Lines holding the string "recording" in the listing below are to be copied.
** Opening Dataset entries block **
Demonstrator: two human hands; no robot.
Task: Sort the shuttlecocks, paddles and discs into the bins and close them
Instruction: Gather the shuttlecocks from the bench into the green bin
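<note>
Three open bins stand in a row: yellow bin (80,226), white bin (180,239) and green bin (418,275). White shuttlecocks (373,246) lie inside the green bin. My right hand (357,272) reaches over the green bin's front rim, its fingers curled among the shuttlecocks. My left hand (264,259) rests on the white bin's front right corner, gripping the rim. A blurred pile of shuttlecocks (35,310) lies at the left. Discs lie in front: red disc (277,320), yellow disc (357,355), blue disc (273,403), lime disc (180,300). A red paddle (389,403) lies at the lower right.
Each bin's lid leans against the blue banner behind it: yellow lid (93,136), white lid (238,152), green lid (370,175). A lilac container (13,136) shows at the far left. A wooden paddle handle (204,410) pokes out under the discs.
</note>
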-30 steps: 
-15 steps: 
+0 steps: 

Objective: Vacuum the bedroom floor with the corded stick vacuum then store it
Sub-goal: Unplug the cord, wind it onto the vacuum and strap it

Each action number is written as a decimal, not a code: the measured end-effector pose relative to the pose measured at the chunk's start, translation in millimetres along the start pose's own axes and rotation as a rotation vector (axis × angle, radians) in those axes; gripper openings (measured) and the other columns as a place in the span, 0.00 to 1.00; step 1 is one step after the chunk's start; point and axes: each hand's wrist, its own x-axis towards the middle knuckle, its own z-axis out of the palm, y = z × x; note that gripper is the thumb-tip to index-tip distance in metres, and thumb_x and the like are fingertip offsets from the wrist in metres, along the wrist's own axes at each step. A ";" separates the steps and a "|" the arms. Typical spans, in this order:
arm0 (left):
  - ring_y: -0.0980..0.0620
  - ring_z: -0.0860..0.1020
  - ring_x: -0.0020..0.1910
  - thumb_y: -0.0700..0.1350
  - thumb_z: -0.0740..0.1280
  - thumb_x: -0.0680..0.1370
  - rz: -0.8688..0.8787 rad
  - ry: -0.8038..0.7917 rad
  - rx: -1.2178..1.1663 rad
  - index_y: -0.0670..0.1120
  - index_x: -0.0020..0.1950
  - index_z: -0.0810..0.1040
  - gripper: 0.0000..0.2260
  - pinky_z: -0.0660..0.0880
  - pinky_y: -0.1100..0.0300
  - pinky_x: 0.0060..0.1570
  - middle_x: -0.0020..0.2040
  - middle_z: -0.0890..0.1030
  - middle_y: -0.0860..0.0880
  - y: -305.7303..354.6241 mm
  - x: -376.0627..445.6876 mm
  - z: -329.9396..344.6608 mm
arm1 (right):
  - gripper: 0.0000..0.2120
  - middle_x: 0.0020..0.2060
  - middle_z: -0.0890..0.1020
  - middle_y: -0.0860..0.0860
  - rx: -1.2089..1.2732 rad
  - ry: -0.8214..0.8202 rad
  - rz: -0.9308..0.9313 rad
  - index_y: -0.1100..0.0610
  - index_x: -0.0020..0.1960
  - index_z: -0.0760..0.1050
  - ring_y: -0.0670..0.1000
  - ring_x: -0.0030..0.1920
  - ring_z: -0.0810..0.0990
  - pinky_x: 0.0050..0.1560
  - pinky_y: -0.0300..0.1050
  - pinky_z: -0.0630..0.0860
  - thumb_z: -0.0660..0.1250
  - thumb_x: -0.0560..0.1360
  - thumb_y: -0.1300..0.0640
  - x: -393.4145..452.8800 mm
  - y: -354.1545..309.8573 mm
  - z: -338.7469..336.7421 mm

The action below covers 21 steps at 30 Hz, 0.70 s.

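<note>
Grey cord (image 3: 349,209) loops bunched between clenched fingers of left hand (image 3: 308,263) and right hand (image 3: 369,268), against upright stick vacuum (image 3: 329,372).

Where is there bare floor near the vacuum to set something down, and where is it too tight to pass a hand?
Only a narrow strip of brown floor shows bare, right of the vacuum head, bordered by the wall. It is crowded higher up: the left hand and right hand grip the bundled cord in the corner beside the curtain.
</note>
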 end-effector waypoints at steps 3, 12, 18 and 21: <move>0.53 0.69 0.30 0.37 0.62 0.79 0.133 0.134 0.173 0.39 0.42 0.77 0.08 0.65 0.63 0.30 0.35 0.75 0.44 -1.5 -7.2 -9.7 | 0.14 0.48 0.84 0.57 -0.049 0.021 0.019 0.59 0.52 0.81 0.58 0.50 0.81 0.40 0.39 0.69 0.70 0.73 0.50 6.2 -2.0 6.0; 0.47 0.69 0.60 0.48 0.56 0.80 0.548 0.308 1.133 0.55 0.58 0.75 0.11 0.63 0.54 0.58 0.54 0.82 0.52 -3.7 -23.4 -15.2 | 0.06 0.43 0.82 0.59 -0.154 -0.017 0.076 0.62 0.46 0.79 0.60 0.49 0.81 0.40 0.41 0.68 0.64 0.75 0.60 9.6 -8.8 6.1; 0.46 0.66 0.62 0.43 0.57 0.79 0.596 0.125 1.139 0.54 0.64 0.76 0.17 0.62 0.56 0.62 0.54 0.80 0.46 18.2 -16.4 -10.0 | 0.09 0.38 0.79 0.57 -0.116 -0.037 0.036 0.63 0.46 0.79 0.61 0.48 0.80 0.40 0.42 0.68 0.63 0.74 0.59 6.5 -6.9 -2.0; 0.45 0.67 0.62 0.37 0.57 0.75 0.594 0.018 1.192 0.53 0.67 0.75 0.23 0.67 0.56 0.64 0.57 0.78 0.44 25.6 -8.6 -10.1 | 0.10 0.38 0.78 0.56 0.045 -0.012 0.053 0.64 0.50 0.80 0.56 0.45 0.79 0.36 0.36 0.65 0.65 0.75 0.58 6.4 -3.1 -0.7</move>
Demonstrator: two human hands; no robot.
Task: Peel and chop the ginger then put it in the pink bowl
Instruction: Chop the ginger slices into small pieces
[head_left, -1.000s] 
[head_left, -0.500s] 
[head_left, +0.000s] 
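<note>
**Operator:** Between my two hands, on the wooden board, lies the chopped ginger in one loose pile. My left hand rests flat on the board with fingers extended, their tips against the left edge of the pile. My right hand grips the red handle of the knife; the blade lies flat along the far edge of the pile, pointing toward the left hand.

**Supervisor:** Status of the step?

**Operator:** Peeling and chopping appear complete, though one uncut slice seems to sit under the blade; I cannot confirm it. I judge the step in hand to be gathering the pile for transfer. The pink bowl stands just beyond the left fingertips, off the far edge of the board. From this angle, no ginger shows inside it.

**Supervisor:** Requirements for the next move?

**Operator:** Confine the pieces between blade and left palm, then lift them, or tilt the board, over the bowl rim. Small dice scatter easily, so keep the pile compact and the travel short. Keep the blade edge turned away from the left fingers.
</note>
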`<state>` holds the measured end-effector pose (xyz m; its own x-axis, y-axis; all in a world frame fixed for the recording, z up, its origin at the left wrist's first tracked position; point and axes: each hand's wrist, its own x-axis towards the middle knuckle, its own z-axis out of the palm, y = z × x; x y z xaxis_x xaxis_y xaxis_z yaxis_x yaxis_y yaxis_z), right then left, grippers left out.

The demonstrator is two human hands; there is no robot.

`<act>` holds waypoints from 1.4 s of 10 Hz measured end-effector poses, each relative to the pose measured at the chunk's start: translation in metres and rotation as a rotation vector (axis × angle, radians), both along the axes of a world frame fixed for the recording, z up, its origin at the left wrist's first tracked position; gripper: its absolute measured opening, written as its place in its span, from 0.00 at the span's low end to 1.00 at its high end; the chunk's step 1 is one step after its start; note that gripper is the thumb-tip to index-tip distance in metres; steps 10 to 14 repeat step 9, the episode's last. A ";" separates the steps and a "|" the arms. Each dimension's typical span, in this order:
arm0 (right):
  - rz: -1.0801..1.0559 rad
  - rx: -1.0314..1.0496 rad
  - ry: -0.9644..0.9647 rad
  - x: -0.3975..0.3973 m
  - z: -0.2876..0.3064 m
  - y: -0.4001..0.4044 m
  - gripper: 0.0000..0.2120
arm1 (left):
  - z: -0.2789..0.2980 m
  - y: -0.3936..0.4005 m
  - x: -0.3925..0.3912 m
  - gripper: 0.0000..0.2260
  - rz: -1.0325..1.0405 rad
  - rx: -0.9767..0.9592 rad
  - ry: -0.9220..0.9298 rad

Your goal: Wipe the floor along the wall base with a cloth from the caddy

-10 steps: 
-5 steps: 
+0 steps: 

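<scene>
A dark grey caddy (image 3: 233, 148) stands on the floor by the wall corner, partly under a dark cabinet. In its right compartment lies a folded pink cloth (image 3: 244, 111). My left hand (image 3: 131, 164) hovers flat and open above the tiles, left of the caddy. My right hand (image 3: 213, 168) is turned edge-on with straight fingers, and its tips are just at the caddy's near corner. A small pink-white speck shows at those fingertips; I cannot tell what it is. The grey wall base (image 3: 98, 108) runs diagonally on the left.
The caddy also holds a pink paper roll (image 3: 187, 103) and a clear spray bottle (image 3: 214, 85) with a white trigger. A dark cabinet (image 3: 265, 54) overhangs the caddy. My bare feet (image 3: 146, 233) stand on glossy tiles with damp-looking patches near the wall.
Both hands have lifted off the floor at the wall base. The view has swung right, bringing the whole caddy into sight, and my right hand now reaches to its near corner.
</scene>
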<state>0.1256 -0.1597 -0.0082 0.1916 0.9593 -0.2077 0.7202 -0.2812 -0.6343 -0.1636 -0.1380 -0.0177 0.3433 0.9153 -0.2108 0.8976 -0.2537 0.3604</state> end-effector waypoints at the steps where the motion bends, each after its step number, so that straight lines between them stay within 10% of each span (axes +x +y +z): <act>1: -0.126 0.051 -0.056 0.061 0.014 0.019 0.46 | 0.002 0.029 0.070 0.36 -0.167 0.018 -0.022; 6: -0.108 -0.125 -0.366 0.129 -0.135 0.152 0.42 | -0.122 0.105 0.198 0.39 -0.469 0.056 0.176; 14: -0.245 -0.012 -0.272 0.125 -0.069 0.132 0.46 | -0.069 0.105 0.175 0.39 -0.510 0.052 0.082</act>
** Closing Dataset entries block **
### Solution
`<state>` holds the measured end-effector pose (xyz m; its own x-axis, y-axis; all in a world frame fixed for the recording, z up, its origin at the left wrist's first tracked position; point and axes: each hand's wrist, its own x-axis towards the middle knuckle, its own z-axis out of the palm, y = z × x; x y z xaxis_x xaxis_y xaxis_z yaxis_x yaxis_y yaxis_z), right then left, grippers left out.
`<act>` holds waypoints from 1.4 s of 10 Hz measured end-effector poses, each relative to the pose measured at the chunk's start: translation in metres and rotation as a rotation vector (axis × angle, radians), both along the axes of a world frame fixed for the recording, z up, its origin at the left wrist's first tracked position; gripper: its absolute measured opening, written as its place in its span, from 0.00 at the span's low end to 1.00 at its high end; the chunk's step 1 is one step after its start; note that gripper is the thumb-tip to index-tip distance in metres; steps 10 to 14 repeat step 9, the episode's last. A ";" separates the steps and a "|" the arms. Each dimension's typical span, in this order:

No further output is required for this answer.